Back at home I fell into a sleepy daze of internet, and soda, and pod cast downloading, trying to get up to date with that happened at E3 (Nintnedo 3DS. Hmm – this is something that will come into being when I see it for real, I imagine.) And then we were off and rushing to a friend of the family's home, where yet another fantastic dinner was presented. More lasagna. I could eat lasagna for a solid week right now. Good food is good food. And for desert, there was a tasty treat mixing yogurt, meringue, and berries. These are all wonderful things.
As this will be my last real meal for who knows how long, I will think fondly back on those treats for months to come. Months, and months to come.
There was also fantastic chips and dip. I'd forgotten such things.
During dinner Mitchel showed off his pictures from Africa, and it was the first time I'd seen those days since being there. It was strange to see the dunes again, and think that I'd been there. Remembering the terrible amount of climbing that required was less delightful, but the images? Beautiful. And the animals, and the camp sites, and the pools – and all the little anecdotal tales that went with them? Though I think on it often, I still dread going through all my pictures when I finish up this here trip.
With the meal in my past, I was now ready to jump on the bus and leave this town behind me. Yet another place I'd been, setting me out towards another place I'm heading. At the train station in Albury, waiting for the bus to roll in, the fog had taken over the streets. Five, ten, fifteen minutes – the bus had not shown up. Stories of our trips past filled the void. Twenty minutes, twenty five, we were silent. Over tired. Ready to sleep.
Thirty minutes late, the bus rolled in, I stowed my gear, ran around to wave goodbye, and then jumped on the bus, found an aisle seat, and headed out into the night.
Now, let me tell you – sleeping in a bus is nothing new to me, but Greyhound Australia is a terrible design for sleeping. If you're at the window? Maybe. But in the aisle with nothing to lean against, you're looking to wake up every hour with something hurting your neck. This went on for four hours until half the bus emptied out. I quickly grabbed the window seat and pretended to be asleep.
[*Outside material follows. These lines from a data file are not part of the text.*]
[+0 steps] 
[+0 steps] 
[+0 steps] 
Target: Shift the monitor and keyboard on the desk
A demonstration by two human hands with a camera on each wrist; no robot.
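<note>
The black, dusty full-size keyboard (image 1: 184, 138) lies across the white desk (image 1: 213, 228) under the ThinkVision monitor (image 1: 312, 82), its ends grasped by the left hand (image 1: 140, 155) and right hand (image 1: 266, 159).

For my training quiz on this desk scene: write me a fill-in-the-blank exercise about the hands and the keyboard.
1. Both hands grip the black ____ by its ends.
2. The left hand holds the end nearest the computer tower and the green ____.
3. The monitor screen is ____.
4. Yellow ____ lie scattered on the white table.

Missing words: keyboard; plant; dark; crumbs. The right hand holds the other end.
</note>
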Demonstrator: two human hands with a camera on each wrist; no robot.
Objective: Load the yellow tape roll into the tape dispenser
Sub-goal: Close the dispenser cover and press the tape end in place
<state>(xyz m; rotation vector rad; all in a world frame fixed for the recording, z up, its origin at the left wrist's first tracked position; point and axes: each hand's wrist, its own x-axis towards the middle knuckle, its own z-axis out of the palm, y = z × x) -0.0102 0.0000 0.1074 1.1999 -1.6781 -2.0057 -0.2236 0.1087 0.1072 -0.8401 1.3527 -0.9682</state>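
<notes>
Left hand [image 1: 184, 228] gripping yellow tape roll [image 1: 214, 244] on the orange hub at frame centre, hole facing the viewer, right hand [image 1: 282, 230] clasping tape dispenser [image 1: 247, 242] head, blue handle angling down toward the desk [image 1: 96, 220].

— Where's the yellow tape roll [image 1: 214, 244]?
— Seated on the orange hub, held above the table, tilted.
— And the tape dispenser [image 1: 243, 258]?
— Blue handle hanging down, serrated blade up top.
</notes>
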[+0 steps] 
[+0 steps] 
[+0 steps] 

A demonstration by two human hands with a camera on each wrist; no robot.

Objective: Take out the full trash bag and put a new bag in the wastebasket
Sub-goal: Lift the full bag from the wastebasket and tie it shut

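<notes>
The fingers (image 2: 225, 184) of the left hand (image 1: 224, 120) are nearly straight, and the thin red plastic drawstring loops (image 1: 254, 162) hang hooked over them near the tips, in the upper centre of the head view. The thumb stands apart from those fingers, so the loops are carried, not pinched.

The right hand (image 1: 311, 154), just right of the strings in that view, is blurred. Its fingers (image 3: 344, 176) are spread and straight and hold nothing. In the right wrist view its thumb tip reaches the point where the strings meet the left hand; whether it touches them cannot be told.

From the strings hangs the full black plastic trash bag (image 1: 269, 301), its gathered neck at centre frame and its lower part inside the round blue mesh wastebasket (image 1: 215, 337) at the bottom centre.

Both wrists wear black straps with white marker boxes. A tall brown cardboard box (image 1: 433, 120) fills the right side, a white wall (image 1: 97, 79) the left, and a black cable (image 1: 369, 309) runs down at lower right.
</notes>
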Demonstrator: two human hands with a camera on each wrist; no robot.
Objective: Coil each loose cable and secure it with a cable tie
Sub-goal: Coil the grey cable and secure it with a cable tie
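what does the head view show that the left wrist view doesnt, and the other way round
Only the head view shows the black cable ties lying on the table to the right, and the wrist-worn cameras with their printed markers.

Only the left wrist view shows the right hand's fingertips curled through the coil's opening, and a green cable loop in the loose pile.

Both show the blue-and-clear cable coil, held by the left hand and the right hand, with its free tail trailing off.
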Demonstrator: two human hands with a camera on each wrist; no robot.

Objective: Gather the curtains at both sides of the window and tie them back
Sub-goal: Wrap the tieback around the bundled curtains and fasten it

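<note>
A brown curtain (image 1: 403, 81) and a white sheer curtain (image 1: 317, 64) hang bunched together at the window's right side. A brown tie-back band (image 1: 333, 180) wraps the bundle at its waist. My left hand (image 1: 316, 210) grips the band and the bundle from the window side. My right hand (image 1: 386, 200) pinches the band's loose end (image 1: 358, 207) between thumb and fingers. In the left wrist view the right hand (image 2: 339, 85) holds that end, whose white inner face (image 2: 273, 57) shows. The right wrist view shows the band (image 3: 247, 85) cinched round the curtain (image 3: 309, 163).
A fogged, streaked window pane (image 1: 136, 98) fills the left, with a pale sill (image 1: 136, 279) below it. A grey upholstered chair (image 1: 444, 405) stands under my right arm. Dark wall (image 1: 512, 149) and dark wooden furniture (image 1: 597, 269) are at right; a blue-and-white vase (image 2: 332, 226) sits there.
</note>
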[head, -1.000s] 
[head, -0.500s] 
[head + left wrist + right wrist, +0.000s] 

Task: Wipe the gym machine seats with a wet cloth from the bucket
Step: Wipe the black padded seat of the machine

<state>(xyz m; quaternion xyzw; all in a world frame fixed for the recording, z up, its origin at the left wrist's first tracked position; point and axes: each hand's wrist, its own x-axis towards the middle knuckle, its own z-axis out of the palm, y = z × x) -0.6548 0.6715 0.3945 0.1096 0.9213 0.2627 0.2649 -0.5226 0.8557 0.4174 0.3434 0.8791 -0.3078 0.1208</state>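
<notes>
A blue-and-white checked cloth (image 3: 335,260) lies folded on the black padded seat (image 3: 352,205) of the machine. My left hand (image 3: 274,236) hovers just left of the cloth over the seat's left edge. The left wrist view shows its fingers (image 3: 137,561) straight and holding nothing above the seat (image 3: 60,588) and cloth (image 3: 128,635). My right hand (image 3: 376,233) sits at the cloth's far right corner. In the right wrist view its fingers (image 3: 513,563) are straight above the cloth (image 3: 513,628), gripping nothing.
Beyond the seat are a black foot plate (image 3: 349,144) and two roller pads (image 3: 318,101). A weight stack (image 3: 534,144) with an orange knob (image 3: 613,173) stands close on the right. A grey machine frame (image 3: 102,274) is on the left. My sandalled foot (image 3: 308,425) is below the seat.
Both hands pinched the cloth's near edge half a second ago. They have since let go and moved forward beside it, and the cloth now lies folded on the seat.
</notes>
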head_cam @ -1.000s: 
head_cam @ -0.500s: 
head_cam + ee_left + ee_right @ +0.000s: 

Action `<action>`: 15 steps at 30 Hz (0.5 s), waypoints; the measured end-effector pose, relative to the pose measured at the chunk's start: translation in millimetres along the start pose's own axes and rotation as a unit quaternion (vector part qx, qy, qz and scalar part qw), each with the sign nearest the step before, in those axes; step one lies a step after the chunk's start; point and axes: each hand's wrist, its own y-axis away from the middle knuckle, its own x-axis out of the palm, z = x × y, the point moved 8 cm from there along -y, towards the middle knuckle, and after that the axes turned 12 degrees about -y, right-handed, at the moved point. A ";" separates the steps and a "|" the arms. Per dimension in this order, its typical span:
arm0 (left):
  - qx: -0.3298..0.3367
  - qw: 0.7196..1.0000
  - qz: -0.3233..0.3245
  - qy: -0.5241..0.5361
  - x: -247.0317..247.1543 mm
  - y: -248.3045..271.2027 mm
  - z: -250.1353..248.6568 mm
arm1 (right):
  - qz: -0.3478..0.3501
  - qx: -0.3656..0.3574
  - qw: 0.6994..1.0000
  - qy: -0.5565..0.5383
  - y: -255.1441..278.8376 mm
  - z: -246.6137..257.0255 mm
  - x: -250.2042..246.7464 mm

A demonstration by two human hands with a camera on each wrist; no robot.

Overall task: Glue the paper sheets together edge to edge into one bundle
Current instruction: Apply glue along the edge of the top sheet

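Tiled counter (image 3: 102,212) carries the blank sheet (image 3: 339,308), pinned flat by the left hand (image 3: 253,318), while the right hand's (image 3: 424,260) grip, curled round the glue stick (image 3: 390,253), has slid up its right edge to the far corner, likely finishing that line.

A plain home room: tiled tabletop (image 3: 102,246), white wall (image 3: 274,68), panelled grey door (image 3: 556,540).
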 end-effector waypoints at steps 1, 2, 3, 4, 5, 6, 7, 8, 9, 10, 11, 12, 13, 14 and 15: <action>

On came all the Chinese, looking to get to the Sydney airport and grab their China Air flight out. I tried to look asleep, but this was no good. One girl claimed that I was in her seat. The driver did assign her a seat, but I'd spent too long waiting for the window, that I just grunted, said I'd been here the whole time, and tried not to seem alert. I stayed with my head on the window, but now with a person beside me, I lost some of the stretch out appeal. There was no way to relax comfortably. But no worries, because all the new people were wide awake, jabbering away. It was four in the morning. Ai ya.
Eventually at seven they cleared off, I had a full seat to relax on, and fell asleep – for real.